Fenton and co-authors found that none of the ENaC subunits was increased in abundance in the inner medullas of DS rats compared with that of DR rats44. In fact, the α-subunit was strongly down regulated, which may be a consequence of the marked increase in 11β-HSD2 expression in the cells of the inner medulla. Consistent with this view, the protein abundance of α-ENaC was markedly elevated following the carbenoxolone-induced inhibition of the 11β-HSD2 activity. These investigators also examined whether the ENaC subunits may be upregulated by a high-salt diet in DS rats. However, Husted and co-workers showed that the ENaC activity is doubled in the IMCD cells of DS rats versus in that of DR rats40, 45. The reasons for this variability in ENaC activity and/or expression level in DS versus DR rats are poorly understood at the present time. Shehata and co-workers examined the complete coding sequences of three ENaC subunits and showed that there were no genetic differences within the 5' and 3' flanking regions in DS vs DR rats46. The alternative splicing of α-ENaC may regulate α-ENaC by formation of coding RNA species (α-ENaC-a and -b) and non-coding RNA species (α-ENaC-c and -d). The α-ENaC-a and -b mRNA levels are significantly higher in DR versus DS rats. After 4 weeks of the high-salt intake, the level of α-ENaC-b was dramatically elevated compared to that in DR rats fed a normal-salt diet. These results suggest that α-ENaC-b is a salt-sensitive transcript. Furthermore, among the four α-ENaC transcripts (-a, -b, -c, and -d), α-ENaC-b is a predominant transcript that exceeds α-ENaC-wt abundance by approximately 32 fold. α-ENaC-b may potentially act as a dominant negative protein for ENaC activity and rescue DR rats from developing salt-sensitive hypertension on a high-salt diet47.

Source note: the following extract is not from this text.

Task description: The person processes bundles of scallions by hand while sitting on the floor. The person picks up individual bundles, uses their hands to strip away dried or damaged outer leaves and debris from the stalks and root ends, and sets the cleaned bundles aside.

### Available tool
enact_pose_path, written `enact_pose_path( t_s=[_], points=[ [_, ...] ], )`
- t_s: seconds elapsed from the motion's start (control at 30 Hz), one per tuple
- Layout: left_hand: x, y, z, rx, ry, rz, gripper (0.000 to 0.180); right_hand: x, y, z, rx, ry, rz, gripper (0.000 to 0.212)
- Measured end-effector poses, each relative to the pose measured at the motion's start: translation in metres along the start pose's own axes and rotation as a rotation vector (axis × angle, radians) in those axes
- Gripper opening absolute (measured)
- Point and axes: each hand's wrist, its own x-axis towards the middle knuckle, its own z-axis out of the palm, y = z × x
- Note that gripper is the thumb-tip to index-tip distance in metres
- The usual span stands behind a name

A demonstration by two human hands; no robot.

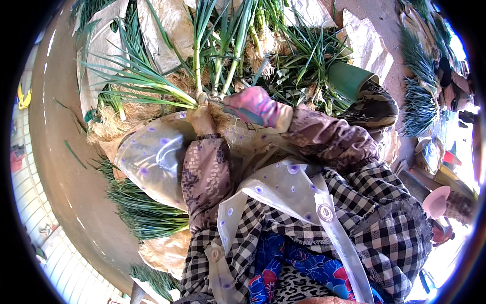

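My left hand (202, 120) is closed around the lower ends of several green onions (197, 66), whose long leaves fan up and to the left. Pale stringy roots (223, 120) hang beside it. Just to the right, my right hand (257, 107), in a pink and teal patterned glove, is closed with its fingertips at the onion bases. What those fingers pinch is hidden. Both forearms wear brown camouflage sleeves. A clear plastic apron with purple dots (152, 154) covers my lap below the hands.
Loose green onions and leaves (306, 66) lie beyond my right hand, beside a green boot (349, 80). Pale sacking (164, 35) lies at the far side. A bundle of green onions (152, 210) rests at my left; further bundles (420, 99) lie far right.
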Motion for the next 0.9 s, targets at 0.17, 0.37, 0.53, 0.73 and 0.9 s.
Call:
enact_pose_path(
  t_s=[0.17,0.37,0.53,0.73,0.9],
  points=[
    [0.027,-0.009,0.004,0.031,0.371,-0.35,0.024,-0.047,0.008,-0.039,0.178,0.19,-0.326,0.026],
    [-0.007,0.002,0.024,0.064,0.091,-0.284,0.032,-0.031,0.067,-0.076,0.937,0.389,0.164,0.037],
    [-0.023,0.001,0.029,-0.004,-0.127,-0.314,0.032,0.049,0.059,-0.072,0.787,0.419,0.391,0.033],
    [-0.038,-0.007,0.025,0.05,-0.253,-0.321,0.019,0.118,0.087,0.008,-0.204,-0.025,0.731,0.035],
    [-0.058,-0.008,0.041,0.018,-0.351,-0.211,0.019,0.112,0.124,0.039,-0.493,0.25,0.587,0.022]
  ],
)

The molecular variations in ENaC and the risk for developing hypertension in humans

The search for common genetic variants in ENaC subunits that affect the susceptibility in less rare forms of hypertension took place soon after the discovery of mutations in α-, β-, and γ-ENaC that cause Liddle's syndrome (Table 1). The first variant that was associated with hypertension was T594M in the C-terminus of β-ENaC in black individuals. This variant was found in approximately 8% of hypertensive individuals, whereas the variant was detected in only approximately 2% of normotensive individuals48. In another study, seven variants in β-ENaC, including G589S, T594M, R597H, R624C, E632G (last exon), G442V, and V434M (exon 8) were identified and almost found in black individuals49. The functional properties of the variants were evaluated in Xenopus oocytes expressing these mutants. Interestingly, small but not significant differences were detected between the variants and wild-type ENaC. The clinical evaluation of the family bearing the G589S variant, which provided the highest relative ENaC activity, did not show any cosegregation between the mutation and hypertension49. However, the lack of a significant increase in the Na+ current that was observed in Xenopus oocytes that overexpressed these variants cannot completely rule out any functional impact of the ENaC mutants in developing hypertension49. One possibility to explain why the association studies of ENaC variants are often inconclusive is that many factors influence the ENaC activity. Therefore, a variant that affects ENaC function in vitro may not necessarily cause Na+ retention, unless at the same time, the regulatory factors do not adjust accordingly. The variants identified in the β- and γ-subunits of ENaC were almost exclusively identified in individuals of African origin. However, the physiological significance of the β- and γ-subunit polymorphisms may partially explain the high incidence of salt-sensitive hypertension in African Americans. Among the black hypertensive population, approximately 75% is salt-sensitive, characterized by a BP increase after dietary salt intake2.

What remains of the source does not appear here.